Prompt: Restate word for word the lines of the records below, starting at the line that contains "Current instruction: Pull" and ending at the line that contains "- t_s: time", with both of those lines included and nothing else.

━━━ Task data ━━━

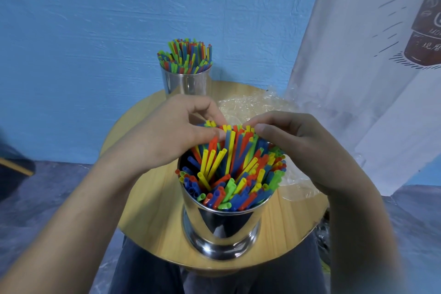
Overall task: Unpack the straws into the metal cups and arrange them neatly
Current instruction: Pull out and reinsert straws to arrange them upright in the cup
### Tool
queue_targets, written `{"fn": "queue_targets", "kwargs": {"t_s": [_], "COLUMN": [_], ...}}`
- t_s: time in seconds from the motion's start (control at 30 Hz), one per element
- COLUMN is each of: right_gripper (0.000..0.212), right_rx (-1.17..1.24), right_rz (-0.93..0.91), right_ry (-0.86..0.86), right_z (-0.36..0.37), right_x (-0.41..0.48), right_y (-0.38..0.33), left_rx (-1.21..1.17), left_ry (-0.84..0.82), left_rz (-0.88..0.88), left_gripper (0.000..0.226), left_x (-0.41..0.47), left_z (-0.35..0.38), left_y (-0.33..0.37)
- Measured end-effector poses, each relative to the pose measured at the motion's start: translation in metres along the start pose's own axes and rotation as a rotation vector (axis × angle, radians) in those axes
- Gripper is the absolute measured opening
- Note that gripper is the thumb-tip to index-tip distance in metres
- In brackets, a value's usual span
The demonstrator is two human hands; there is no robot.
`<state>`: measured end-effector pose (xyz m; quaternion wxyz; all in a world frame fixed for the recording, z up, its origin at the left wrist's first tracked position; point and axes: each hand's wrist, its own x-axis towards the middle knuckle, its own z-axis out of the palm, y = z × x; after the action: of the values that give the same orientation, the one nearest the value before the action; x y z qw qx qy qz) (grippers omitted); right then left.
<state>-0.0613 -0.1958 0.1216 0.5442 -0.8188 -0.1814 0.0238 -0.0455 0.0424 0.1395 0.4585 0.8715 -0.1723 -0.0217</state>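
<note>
A shiny metal cup (222, 227) stands at the near edge of the round wooden table (152, 210), packed with red, yellow, green and blue straws (229, 174) that lean in different directions. My left hand (167, 131) and my right hand (293, 141) are both over the far side of this cup, fingers curled round the tops of the taller straws there, thumbs pressed against them. A second metal cup (188, 83) full of coloured straws (185, 58) stands upright at the far edge of the table.
Crumpled clear plastic wrapping (248, 105) lies on the table behind and to the right of my hands, more of it (298, 186) under my right wrist. A blue wall is behind; a white curtain (358, 55) hangs at right. My knees are under the table.
</note>
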Motion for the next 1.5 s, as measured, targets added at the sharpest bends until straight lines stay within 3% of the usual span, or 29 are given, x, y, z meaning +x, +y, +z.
{"fn": "queue_targets", "kwargs": {"t_s": [0.3, 0.57, 0.8, 0.97, 1.13, 1.3, 1.4, 1.5], "right_gripper": [0.023, 0.022, 0.017, 0.018, 0.014, 0.021, 0.028, 0.013], "right_rx": [0.022, 0.021, 0.063, 0.03, 0.079, 0.346, 0.474, 0.542], "right_rz": [-0.001, -0.018, -0.051, -0.085, -0.172, -0.228, -0.254, -0.283], "right_ry": [-0.009, -0.007, 0.016, 0.041, 0.205, 0.413, 0.474, 0.583], "right_z": [-0.001, 0.0, 0.001, 0.004, 0.007, 0.006, 0.004, 0.0], "right_x": [-0.001, -0.001, -0.002, 0.0, 0.002, 0.0, -0.001, 0.0], "right_y": [0.002, 0.0, -0.004, -0.003, -0.004, -0.008, -0.01, -0.009], "left_rx": [-0.124, -0.386, -0.681, -0.782, -0.9, -0.892, -0.754, -0.48], "left_ry": [0.1, 0.381, 0.675, 0.756, 0.732, 0.686, 0.581, 0.355], "left_rz": [0.093, 0.257, 0.289, 0.281, 0.245, 0.152, 0.094, -0.002], "left_gripper": [0.009, 0.011, 0.01, 0.006, 0.005, 0.01, 0.01, 0.007], "left_x": [0.003, 0.012, 0.01, 0.01, 0.012, 0.013, 0.014, 0.011], "left_z": [0.003, -0.001, -0.015, -0.016, -0.013, -0.002, 0.003, 0.003], "left_y": [0.006, 0.009, 0.011, 0.004, 0.0, -0.005, -0.009, -0.01]}}
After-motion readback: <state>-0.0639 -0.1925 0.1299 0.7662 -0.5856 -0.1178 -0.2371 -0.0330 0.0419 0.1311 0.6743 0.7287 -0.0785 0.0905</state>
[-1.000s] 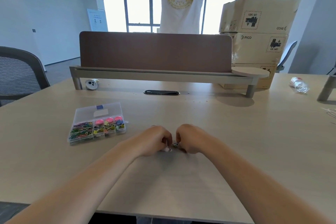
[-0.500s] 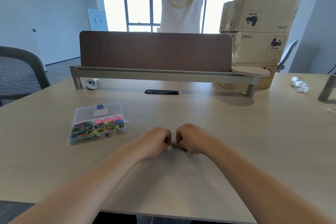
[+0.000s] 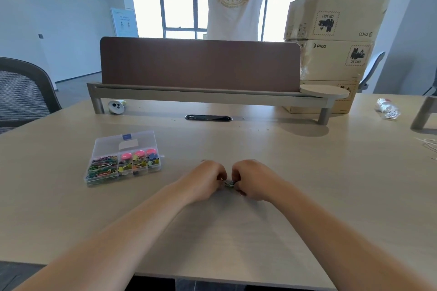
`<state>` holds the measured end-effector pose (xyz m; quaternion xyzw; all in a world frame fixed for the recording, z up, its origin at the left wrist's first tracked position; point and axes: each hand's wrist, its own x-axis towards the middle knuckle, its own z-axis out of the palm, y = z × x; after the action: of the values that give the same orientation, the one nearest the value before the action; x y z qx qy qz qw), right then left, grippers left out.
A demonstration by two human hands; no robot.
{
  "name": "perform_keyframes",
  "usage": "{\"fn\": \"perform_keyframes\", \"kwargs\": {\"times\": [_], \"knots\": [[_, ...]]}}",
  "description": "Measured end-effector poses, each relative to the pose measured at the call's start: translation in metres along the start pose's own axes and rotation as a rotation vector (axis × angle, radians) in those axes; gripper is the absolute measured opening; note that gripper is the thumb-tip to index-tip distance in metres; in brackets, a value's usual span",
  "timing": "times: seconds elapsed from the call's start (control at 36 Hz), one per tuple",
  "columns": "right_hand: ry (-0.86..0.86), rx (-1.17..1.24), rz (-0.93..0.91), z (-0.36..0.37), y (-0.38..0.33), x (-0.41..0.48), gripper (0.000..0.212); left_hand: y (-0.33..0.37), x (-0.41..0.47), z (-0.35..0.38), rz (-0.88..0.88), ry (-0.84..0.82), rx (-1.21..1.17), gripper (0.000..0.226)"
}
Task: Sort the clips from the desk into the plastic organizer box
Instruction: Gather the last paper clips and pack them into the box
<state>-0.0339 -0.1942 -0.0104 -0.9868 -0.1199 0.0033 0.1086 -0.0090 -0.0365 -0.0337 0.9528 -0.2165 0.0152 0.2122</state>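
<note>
A clear plastic organizer box (image 3: 132,143) lies on the desk to the left, lid shut, with coloured paper clips, binder clips and pink round pieces in its compartments. In the middle of the desk my left hand (image 3: 208,181) and my right hand (image 3: 253,178) are curled fist to fist. Between their fingertips shows a small metallic clip (image 3: 229,183), pinched from both sides. Most of the clip is hidden by my fingers.
A brown divider panel (image 3: 199,64) on a raised shelf runs across the desk's far side, with a cable slot (image 3: 208,118) before it. Stacked cardboard boxes (image 3: 331,38) stand far right. A person stands behind the divider. A crumpled plastic bottle (image 3: 387,107) lies far right; a mesh chair (image 3: 21,94) at left.
My hands stay together at the desk's middle; the fingers shifted slightly around the clip. The box has not moved.
</note>
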Motion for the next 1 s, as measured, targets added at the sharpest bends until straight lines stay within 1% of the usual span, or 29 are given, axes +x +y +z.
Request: {"fn": "perform_keyframes", "kwargs": {"times": [0.14, 0.31, 0.42, 0.5, 0.56, 0.67, 0.72, 0.83, 0.92, 1.0], "knots": [[-0.022, 0.021, 0.009, -0.002, 0.003, 0.0, 0.012, 0.005, 0.007, 0.0, -0.008, -0.021, 0.034, 0.017], [-0.015, 0.052, 0.019, -0.001, 0.004, 0.001, 0.011, 0.008, 0.01, -0.003, -0.034, -0.074, 0.055, 0.014], [-0.083, -0.016, 0.039, -0.004, -0.001, 0.004, 0.014, 0.009, 0.011, -0.001, -0.063, -0.104, 0.119, 0.011], [-0.157, -0.109, 0.06, -0.008, -0.007, 0.006, 0.013, 0.014, 0.01, 0.0, -0.078, -0.138, 0.174, 0.019], [-0.213, -0.17, 0.068, -0.01, -0.011, 0.007, 0.011, 0.017, 0.009, -0.001, -0.09, -0.143, 0.196, 0.019], [-0.26, -0.219, 0.071, -0.013, -0.016, 0.006, 0.014, 0.016, 0.005, -0.002, -0.085, -0.117, 0.169, 0.015], [-0.219, -0.18, 0.075, -0.012, -0.015, 0.005, 0.012, 0.012, 0.003, -0.002, -0.071, -0.086, 0.131, 0.009], [-0.114, -0.084, 0.074, -0.006, -0.007, 0.005, 0.011, 0.006, 0.002, 0.002, -0.069, -0.043, 0.035, 0.011], [-0.085, 0.001, 0.085, -0.003, -0.002, 0.007, 0.009, 0.005, 0.001, 0.002, -0.057, -0.007, 0.001, 0.018], [-0.067, 0.135, 0.103, -0.002, 0.005, 0.009, 0.01, 0.004, 0.001, 0.003, -0.049, 0.029, -0.017, 0.023]]}}
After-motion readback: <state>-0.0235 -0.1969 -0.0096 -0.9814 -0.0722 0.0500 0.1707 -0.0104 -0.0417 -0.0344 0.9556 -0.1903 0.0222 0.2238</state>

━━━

Reply to the exercise:
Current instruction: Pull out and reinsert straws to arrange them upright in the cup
### Tool
queue_targets, written `{"fn": "queue_targets", "kwargs": {"t_s": [_], "COLUMN": [_], ...}}`
- t_s: time in seconds from the motion's start (control at 30 Hz), one per element

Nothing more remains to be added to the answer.